Placino currently supports 8 database connectors. All data stays local; queries execute on each system.

PostgreSQL: Full SQL support. Recommended for customer data, transactions.

ClickHouse: Optimized for analytics. Supports aggregations, time series, high-cardinality dimensions.

MySQL: Full SQL support. Common for legacy systems.

Snowflake: Cloud warehouse. Supports large-scale joins and aggregations.

BigQuery: Google Cloud analytics. Supports federated tables and streaming inserts.

Redshift: AWS data warehouse. Full SQL support, columnar compression.

S3/Parquet: Data lake format. Queries via Athena or Spark SQL engine.
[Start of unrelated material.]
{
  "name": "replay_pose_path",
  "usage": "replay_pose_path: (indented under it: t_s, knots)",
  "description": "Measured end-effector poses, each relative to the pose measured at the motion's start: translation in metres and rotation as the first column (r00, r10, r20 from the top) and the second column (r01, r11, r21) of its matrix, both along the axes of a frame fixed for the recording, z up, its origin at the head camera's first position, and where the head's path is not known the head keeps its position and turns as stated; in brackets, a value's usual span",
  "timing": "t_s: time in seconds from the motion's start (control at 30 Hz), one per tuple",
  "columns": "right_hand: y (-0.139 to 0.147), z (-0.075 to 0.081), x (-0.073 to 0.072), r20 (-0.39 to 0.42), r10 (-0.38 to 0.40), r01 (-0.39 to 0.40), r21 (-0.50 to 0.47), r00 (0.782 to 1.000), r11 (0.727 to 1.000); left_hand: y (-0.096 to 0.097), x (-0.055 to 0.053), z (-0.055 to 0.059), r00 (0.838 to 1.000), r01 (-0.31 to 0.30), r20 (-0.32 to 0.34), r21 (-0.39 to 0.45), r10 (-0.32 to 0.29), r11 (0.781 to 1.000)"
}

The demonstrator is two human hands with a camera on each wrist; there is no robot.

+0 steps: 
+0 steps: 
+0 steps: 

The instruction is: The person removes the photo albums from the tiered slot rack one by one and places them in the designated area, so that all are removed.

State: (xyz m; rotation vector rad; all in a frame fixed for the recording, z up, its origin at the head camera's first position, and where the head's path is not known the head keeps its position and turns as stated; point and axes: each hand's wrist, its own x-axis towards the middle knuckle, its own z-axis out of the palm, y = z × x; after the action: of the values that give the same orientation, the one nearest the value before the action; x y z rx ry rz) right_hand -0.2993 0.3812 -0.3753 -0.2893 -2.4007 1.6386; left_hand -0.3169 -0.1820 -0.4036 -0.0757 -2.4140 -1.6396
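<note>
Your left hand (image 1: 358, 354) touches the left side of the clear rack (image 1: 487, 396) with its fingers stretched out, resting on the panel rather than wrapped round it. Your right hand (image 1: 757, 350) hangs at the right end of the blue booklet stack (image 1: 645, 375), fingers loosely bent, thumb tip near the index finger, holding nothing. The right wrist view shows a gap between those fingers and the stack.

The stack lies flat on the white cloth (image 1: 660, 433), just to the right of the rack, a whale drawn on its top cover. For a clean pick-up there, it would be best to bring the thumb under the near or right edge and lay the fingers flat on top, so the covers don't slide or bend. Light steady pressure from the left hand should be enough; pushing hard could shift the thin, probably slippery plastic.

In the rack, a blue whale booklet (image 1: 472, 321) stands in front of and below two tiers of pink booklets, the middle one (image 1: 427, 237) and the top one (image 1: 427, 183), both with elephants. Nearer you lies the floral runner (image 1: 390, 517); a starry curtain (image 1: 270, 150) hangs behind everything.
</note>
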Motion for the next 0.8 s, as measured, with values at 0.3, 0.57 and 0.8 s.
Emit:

Kafka: Stream aggregations. Windowed joins and real-time counts.

Data Encryption & Transport Security

Federated queries use encryption to protect data in transit and at rest.

Envelope Encryption: All data encrypted with AES-256-GCM. Encryption keys wrapped with RSA-4096 per data owner.

TLS 1.3: All inter-database communication encrypted. Mutual certificate verification between Placino and data owners.

Zero Data Movement Principle: Aggregations computed where data lives. Only aggregated results (counts, sums) leave the owner's infrastructure.

Audit Logging: All federated queries logged with encryption. Query logs retained for 1 year, encrypted at rest.